This is not the place to discuss all of the ramifications of this kind of group think. My book Why I Stopped Listening to Rush attempts to document how tolerationism maintains power through creating incentives for the suspension of critical thinking among the masses, beginning with the intellectuals. No longer is there any objective truth, and even if there were, we could never discover it. Each person can discover only his or her own “truth” (the quotation marks are necessary to show that we are not referring to objective truth). It is impossible to know what the Constitution really means, we are told, let alone what Madison, Jefferson, or Jesus for that matter really meant. The pop Christian culture – from the largest pulpits in the land to our so-called Christian bookstores – has been invaded by an army of dishonest hermeneuticians who are intent are telling us that it matters not whether abortion is murder, or whether Christians and Muslims pray to the same God. There is no longer any objective reality be which we can adjudicate truth and falsehood.

Erasmus, the famous Dutch humanist, once asked, “If Aristotle, who was a pagan and a philosopher too, painted such a picture among men who were not holy and learned in the Scriptures, how much more is it fit for one who moves in the place of Christ to fulfill the task?” It is impossible to disagree with Erasmus’s pessimistic assessment of what has happened among purveyors of evangelical theology. Perhaps the time has come for the formation of a kind of evangelical council for political accountability that would function in political matters much as the Evangelical Council for Financial Accountability functions in respect to fund-raising practices among Christian organizations. I have pointed out numerous times that the intellectual dishonesty that would permit a Christian to support a Republican pro-abortion candidate (such as Schwarzenegger or Specter) is the cause of the very social ills we are trying to redress.

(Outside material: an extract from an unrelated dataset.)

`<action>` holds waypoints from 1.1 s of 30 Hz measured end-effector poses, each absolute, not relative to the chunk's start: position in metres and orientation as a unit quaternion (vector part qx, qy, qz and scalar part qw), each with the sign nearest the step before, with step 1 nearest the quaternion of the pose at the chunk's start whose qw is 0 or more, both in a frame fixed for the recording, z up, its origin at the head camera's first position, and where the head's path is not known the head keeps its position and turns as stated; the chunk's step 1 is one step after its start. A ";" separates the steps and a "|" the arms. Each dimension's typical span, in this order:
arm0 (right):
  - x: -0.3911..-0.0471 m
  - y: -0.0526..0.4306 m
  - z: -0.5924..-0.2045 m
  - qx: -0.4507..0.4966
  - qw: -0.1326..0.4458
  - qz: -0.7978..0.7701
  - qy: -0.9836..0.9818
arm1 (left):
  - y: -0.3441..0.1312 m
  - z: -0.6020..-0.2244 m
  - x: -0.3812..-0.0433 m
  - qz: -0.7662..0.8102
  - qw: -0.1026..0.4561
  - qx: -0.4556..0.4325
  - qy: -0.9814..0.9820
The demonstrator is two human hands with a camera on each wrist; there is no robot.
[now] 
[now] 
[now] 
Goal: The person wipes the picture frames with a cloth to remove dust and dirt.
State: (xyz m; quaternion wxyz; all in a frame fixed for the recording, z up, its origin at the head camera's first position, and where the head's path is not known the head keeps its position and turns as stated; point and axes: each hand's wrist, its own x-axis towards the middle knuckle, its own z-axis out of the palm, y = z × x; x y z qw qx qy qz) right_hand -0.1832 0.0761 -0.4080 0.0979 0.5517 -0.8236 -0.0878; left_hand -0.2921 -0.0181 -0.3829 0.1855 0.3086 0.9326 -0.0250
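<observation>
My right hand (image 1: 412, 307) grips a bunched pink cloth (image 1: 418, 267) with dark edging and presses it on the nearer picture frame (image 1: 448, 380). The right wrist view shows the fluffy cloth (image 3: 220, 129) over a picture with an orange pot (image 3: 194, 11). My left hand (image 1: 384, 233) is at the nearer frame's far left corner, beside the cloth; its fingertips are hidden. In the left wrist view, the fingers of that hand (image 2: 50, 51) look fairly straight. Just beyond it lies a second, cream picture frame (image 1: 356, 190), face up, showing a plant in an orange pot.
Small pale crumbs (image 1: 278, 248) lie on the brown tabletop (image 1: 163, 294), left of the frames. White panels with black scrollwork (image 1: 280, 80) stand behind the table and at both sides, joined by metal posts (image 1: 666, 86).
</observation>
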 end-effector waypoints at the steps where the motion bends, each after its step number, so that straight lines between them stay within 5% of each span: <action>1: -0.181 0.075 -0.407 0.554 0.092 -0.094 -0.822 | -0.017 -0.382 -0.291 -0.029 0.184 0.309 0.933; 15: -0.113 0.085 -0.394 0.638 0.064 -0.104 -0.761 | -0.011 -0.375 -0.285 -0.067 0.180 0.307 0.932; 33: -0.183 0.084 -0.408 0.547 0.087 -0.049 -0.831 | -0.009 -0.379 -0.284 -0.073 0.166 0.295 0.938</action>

How much longer will the conservative majority continue to hail the state as the Messiah, the fulfillment of its hopes, the perfecter of its faith? The efforts of the Gnostics in the second century to accommodate Christianity to the culture of their day is no different than an American pastor telling his flock to support their “conservative” president because he prays or reads his Bible. For all too many Christians in the United States, George W. Bush has become the great crusader whose policies matter not as long as he pays lip-service to the Bible and the church. All conflict between Christ and culture has evaporated; cultural tolerationism has become the new orthodoxy.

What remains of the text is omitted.